Whatever you think about Amazon‘s reporting $0 R&D expenses and going for a $51 million R&D tax credit, this is a post about the danger’s of data as filtered and interpreted for you by infomediaries.
Amazon’s recent 10-Q reported USD 1.6 billion (appoximately) in “technology and content” expenses. This particular line item is a creation of Amazon, and they use their own XBRL tag for it. Looking back through their filings, they have done this consistently. As I said previously, it is clear to me from Amazon’s definition that these are not R&D expenses.

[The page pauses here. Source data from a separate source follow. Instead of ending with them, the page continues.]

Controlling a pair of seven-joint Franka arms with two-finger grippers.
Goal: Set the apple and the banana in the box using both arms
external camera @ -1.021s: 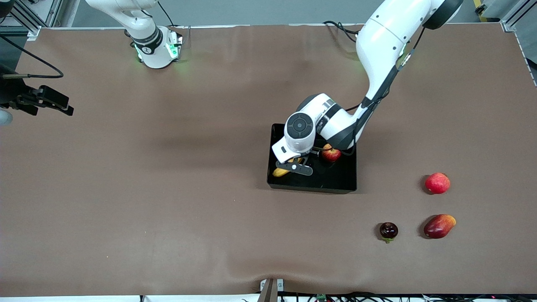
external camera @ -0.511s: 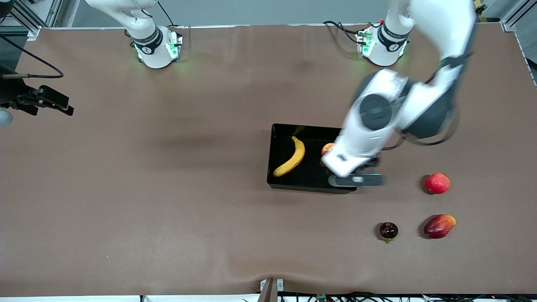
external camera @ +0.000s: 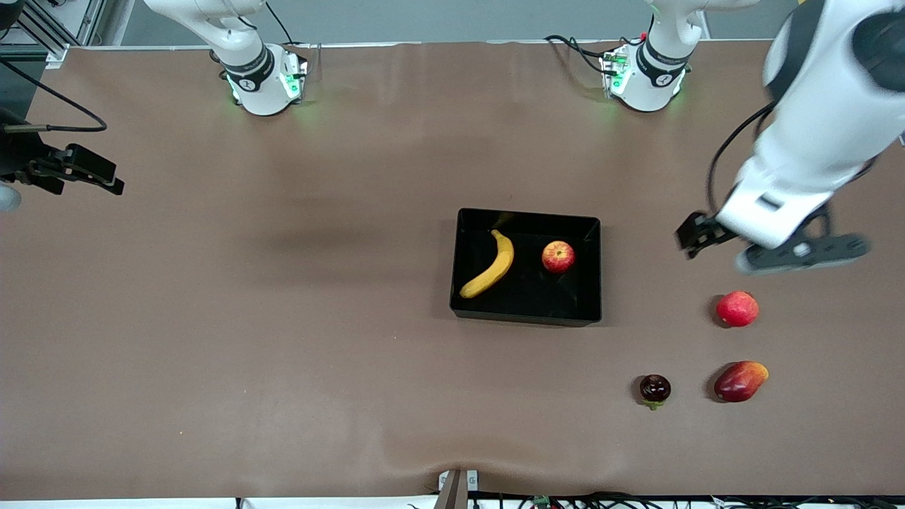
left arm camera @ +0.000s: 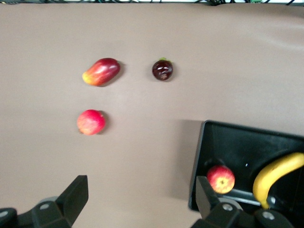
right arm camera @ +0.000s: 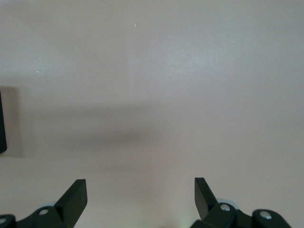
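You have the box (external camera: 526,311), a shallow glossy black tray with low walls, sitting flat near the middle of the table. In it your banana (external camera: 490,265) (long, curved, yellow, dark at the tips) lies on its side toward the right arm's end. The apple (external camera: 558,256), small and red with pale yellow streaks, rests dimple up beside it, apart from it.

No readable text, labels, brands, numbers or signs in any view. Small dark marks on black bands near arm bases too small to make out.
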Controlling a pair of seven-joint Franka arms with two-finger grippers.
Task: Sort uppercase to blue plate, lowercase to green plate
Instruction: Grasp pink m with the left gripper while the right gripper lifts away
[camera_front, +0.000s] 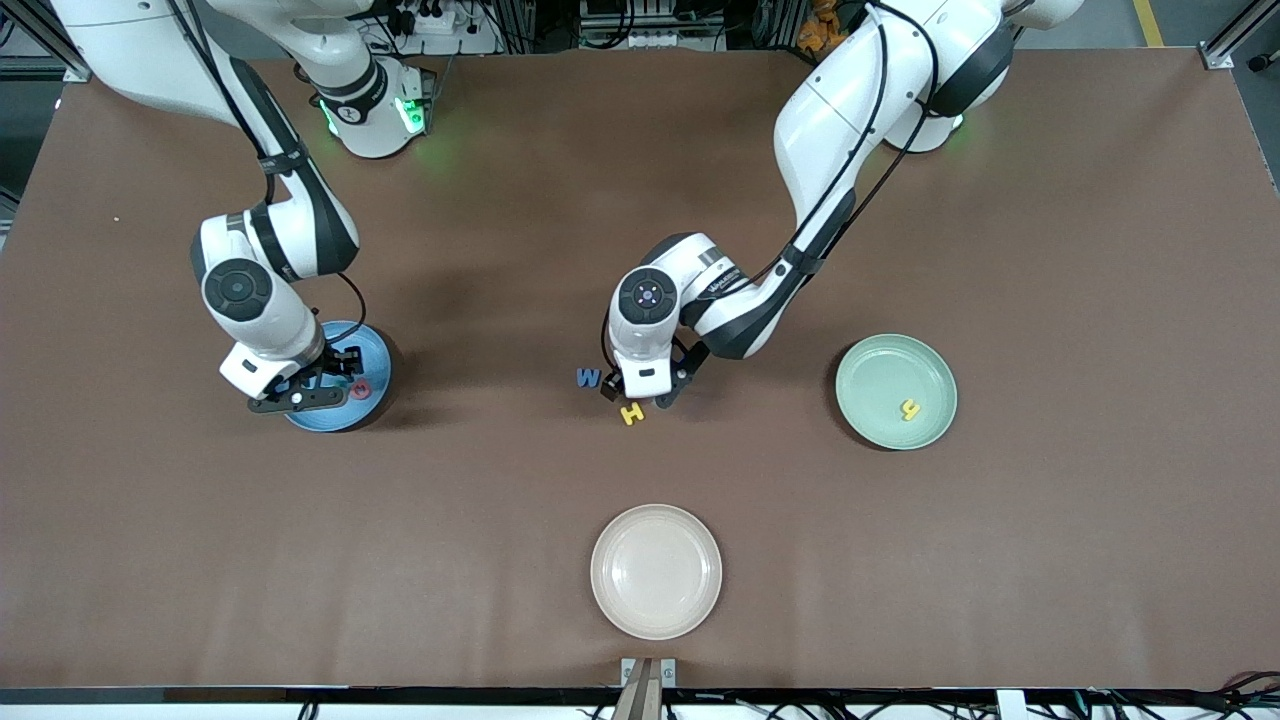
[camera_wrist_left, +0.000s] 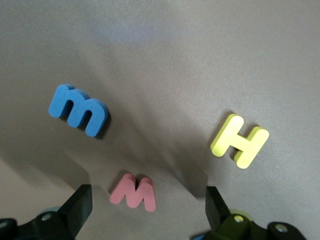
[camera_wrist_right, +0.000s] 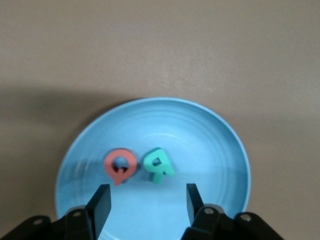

When we look at how infomediaries handle the situation, clearly someone disagrees with me, and they work at Morningstar. MSN.com sources its financial data through Morningstar, according to the fine print on their web page, and the “technology and content” line has been mapped to research and development for years. Contrast this with Yahoo Finance. That site sources their data from Edgar Online (again, according to the fine print), and that source merges Amazon’s fulfillment, marketing, and T&C lines into SG&A. There is explicitly no amount for R&D shown on the Yahoo Finance site.
Who should we trust? The answer is easy – Amazon. It is their data, their filing. They are breaking out numbers to help investors understand their company better. If they use custom XBRL tags, so be it. That is one of the great values of the extensible taxonomy functionality of XBRL, and the allowance for that functionality in the SEC’s implementation of XBRL-enabled financial reporting.
In contrast, the mapping strategies of the data consolidators are not transparent, and lead to clear anomalies as shown above. It doesn’t have to be that way. Infomediaries can also use XBRL to publish their mappings from company specific tags to standard tags or specific fields in their databases. The capital market would benefit from that openness.